So you’re going to the beach. This is, we have been informed, a perfectly agreeable way to spend one’s summer vacation. The beach is also, however, a place where not very much happens. If you have no dog-eared paperback that you have been planning to read, and do not care to bake in the sun while pondering the riddle of our existence, here's a parcel of words with which you may amuse—or confuse—yourself.
Words for the Beach
Would you like to refer to your upcoming episode of sunburn and sand-sticking-in-unwelcome-places by another word? Inform people that you will be visiting the plage (“the beach of a seaside resort”), a lido (“a fashionable beach resort”), or the praya (“beach, strand, waterfront”).
Wave Words
While you sit at the beach trying to not think of what is happening at your place of employment, amuse yourself by playing the game “what’s the word for that?” Our language is awash with words for things that most people never really thought about, until they were forced to spend the better part of a day huddled under an oversized umbrella. We have words for “small waves” (ripple and riffle), and we also have an adjective, decuman, for describing a large wave.

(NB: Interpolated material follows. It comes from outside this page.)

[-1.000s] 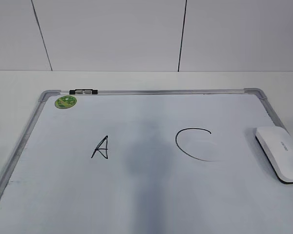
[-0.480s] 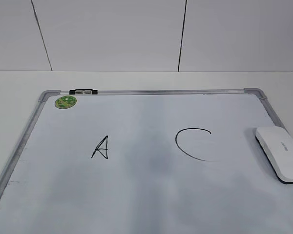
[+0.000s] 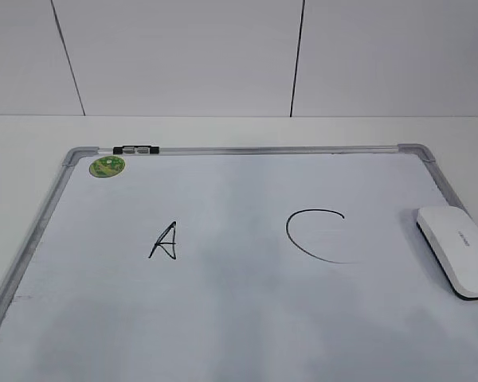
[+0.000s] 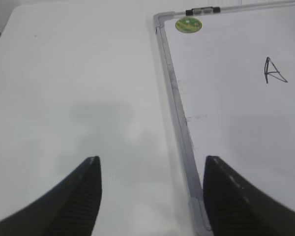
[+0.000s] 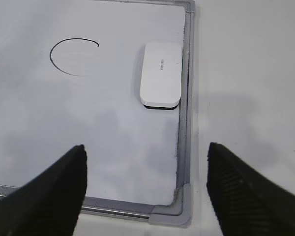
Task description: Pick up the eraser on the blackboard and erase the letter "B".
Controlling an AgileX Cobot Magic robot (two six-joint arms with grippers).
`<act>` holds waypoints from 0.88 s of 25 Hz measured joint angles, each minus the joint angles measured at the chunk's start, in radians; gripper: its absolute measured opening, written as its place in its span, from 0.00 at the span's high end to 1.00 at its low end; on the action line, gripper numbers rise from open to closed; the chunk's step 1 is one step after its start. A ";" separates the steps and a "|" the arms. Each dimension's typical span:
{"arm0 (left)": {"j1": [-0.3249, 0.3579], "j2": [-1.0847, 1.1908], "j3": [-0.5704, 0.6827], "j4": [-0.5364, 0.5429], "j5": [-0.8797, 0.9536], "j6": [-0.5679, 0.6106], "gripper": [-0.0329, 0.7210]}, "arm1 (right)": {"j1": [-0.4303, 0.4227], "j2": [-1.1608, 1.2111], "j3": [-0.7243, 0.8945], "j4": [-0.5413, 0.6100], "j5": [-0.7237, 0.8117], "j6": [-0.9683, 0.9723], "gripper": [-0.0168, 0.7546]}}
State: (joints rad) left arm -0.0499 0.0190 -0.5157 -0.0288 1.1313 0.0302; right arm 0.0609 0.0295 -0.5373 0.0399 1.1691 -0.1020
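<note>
The eraser (image 5: pixel 160 73) is lying flat on the blackboard (image 5: pixel 188 59), touching its frame at 3 o'clock of the "C" (image 5: pixel 71 55). Likely light, rigid, slick; grip its long sides. Both the left gripper (image 4: pixel 150 191) and right gripper (image 5: pixel 146 187) are hanging released, empty.

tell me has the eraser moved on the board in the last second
No. The eraser sits at the same spot by the blackboard right frame, right of the C.

I'm seeing a white blackboard (image 3: pixel 247 318) with a silver-grey frame, a green round sticker (image 3: pixel 107 166), a black "A" (image 3: pixel 165 240) and black "C" (image 3: pixel 319 235), a white eraser (image 5: pixel 161 73) with a dark base, and black ribbed fingers (image 4: pixel 83 196).
</note>
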 joint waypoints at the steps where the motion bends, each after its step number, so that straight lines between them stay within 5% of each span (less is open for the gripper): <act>1: 0.000 -0.008 0.000 0.000 0.000 0.000 0.33 | 0.000 -0.002 0.000 0.000 0.000 0.005 0.21; 9: 0.000 -0.010 0.007 -0.004 -0.019 0.000 0.43 | 0.000 -0.004 0.032 -0.023 0.000 0.036 0.21; 22: 0.000 -0.010 0.007 -0.004 -0.023 0.000 0.37 | 0.000 -0.007 0.038 -0.054 -0.020 0.074 0.21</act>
State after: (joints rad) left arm -0.0499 0.0091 -0.5088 -0.0328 1.1087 0.0302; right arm 0.0609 0.0223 -0.4989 -0.0139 1.1493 -0.0283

The sea spray that blows off the ocean is called the spindrift, a word that can also be used to describe sand or snow that is blown by the wind, and the rush of water from a breaking wave that comes onto the beach is referred to as a swash. Swash may also refer to the sound made by these waves as they break upon the shore.
Lexicographers in the 17th century defined a great number of fanciful and fantastic words having to do with waves. Thomas Blount, in his 1656 Glossographia, and Elisha Coles, in his 1676 An English Dictionary, each included the words undisonant and fluctisonant, both of which mean “sounding or roaring like waves." Sadly, these specimens—and others such as fluctivagant, “tossed by the waves”—are little used today, and tend to be found primarily in historical dictionaries.
If you are actually one of those people who enjoys all things beachy and plans on basking in the sun, you might already know that you are a heliophile (“one attracted or adapted to sunlight”). And yes, there is a word for the rest of us, those for whom the idea of a day at a warm sunny beach elicits a cold sweat: we are heliophobes.